Without leaving out a single line, restate the entries below exactly.

Top of Excerpted data

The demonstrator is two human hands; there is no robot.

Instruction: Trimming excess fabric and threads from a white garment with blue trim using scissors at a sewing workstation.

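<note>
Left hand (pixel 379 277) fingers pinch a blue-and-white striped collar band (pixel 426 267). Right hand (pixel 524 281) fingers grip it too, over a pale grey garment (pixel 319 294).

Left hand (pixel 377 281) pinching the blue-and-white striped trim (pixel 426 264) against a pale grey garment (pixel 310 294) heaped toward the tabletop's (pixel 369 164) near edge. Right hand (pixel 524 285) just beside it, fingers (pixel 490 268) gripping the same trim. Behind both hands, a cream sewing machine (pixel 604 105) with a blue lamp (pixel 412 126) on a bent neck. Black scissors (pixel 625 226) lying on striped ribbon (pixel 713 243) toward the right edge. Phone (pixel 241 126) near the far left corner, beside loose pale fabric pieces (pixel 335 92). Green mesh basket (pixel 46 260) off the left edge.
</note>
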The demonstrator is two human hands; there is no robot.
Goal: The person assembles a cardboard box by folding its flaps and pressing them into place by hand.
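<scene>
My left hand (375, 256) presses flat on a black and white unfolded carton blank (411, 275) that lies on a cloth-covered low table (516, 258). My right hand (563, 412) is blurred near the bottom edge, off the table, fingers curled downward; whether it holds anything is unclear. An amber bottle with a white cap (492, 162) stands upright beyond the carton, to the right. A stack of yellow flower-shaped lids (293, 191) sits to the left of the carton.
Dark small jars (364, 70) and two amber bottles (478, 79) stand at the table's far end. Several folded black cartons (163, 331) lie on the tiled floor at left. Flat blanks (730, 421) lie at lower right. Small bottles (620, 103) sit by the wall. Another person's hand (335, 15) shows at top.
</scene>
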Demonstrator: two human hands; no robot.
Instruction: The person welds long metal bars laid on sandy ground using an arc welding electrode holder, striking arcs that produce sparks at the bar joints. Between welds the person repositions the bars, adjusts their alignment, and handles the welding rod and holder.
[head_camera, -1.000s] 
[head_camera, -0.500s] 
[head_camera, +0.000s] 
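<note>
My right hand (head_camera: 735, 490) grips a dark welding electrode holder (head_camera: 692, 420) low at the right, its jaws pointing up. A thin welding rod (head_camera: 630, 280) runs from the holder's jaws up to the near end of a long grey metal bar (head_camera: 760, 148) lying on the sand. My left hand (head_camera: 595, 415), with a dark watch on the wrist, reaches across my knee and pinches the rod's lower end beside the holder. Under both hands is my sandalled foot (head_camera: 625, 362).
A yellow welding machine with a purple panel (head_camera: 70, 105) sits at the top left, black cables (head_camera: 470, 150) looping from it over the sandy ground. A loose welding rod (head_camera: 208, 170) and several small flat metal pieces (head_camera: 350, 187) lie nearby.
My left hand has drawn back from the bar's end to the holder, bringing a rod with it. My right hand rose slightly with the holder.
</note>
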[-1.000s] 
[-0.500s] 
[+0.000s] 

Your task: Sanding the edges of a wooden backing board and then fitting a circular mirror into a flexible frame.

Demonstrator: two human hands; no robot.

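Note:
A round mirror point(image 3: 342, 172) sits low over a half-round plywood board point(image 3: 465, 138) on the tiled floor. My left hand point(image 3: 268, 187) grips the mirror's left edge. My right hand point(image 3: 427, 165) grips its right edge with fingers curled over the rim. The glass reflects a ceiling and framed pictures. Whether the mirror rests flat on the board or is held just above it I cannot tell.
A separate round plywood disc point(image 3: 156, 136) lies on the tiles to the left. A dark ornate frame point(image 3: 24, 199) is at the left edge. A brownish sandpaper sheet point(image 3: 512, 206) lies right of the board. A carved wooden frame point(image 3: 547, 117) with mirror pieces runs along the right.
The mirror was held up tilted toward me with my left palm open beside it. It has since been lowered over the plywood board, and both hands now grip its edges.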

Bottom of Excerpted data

> _Exercise answer_
The demonstrator is two human hands; there is no robot.

Instruction: Trimming excess fabric and threads from a white garment with blue trim using scissors at a sewing workstation.

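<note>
Left hand (pixel 379 277) fingers pinch a blue-and-white striped collar band (pixel 426 267). Right hand (pixel 524 281) fingers grip it too, over a pale grey garment (pixel 319 294).

Left hand (pixel 377 281) pinching the blue-and-white striped trim (pixel 426 264) against a pale grey garment (pixel 310 294) heaped toward the tabletop's (pixel 369 164) near edge. Right hand (pixel 524 285) just beside it, fingers (pixel 490 268) gripping the same trim. Behind both hands, a cream sewing machine (pixel 604 105) with a blue lamp (pixel 412 126) on a bent neck. Black scissors (pixel 625 226) lying on striped ribbon (pixel 713 243) toward the right edge. Phone (pixel 241 126) near the far left corner, beside loose pale fabric pieces (pixel 335 92). Green mesh basket (pixel 46 260) off the left edge.
</note>
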The demonstrator is two human hands; there is no robot.
Goal: The person assembles a cardboard box by folding its flaps and pressing them into place by hand.
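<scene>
My left hand (375, 256) presses flat on a black and white unfolded carton blank (411, 275) that lies on a cloth-covered low table (516, 258). My right hand (563, 412) is blurred near the bottom edge, off the table, fingers curled downward; whether it holds anything is unclear. An amber bottle with a white cap (492, 162) stands upright beyond the carton, to the right. A stack of yellow flower-shaped lids (293, 191) sits to the left of the carton.
Dark small jars (364, 70) and two amber bottles (478, 79) stand at the table's far end. Several folded black cartons (163, 331) lie on the tiled floor at left. Flat blanks (730, 421) lie at lower right. Small bottles (620, 103) sit by the wall. Another person's hand (335, 15) shows at top.
</scene>
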Demonstrator: two human hands; no robot.
Instruction: The person welds long metal bars laid on sandy ground using an arc welding electrode holder, striking arcs that produce sparks at the bar joints. Between welds the person repositions the bars, adjusts their alignment, and handles the welding rod and holder.
[head_camera, -1.000s] 
[head_camera, -0.500s] 
[head_camera, +0.000s] 
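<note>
My right hand (head_camera: 735, 490) grips a dark welding electrode holder (head_camera: 692, 420) low at the right, its jaws pointing up. A thin welding rod (head_camera: 630, 280) runs from the holder's jaws up to the near end of a long grey metal bar (head_camera: 760, 148) lying on the sand. My left hand (head_camera: 595, 415), with a dark watch on the wrist, reaches across my knee and pinches the rod's lower end beside the holder. Under both hands is my sandalled foot (head_camera: 625, 362).
A yellow welding machine with a purple panel (head_camera: 70, 105) sits at the top left, black cables (head_camera: 470, 150) looping from it over the sandy ground. A loose welding rod (head_camera: 208, 170) and several small flat metal pieces (head_camera: 350, 187) lie nearby.
My left hand has drawn back from the bar's end to the holder, bringing a rod with it. My right hand rose slightly with the holder.
</note>
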[-1.000s] 
[-0.500s] 
[+0.000s] 

Your task: Sanding the edges of a wooden backing board and then fitting a circular mirror into a flexible frame.

Demonstrator: two human hands; no robot.

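Note:
A round mirror point(image 3: 342, 172) sits low over a half-round plywood board point(image 3: 465, 138) on the tiled floor. My left hand point(image 3: 268, 187) grips the mirror's left edge. My right hand point(image 3: 427, 165) grips its right edge with fingers curled over the rim. The glass reflects a ceiling and framed pictures. Whether the mirror rests flat on the board or is held just above it I cannot tell.
A separate round plywood disc point(image 3: 156, 136) lies on the tiles to the left. A dark ornate frame point(image 3: 24, 199) is at the left edge. A brownish sandpaper sheet point(image 3: 512, 206) lies right of the board. A carved wooden frame point(image 3: 547, 117) with mirror pieces runs along the right.
The mirror was held up tilted toward me with my left palm open beside it. It has since been lowered over the plywood board, and both hands now grip its edges.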

The given output is the complete response.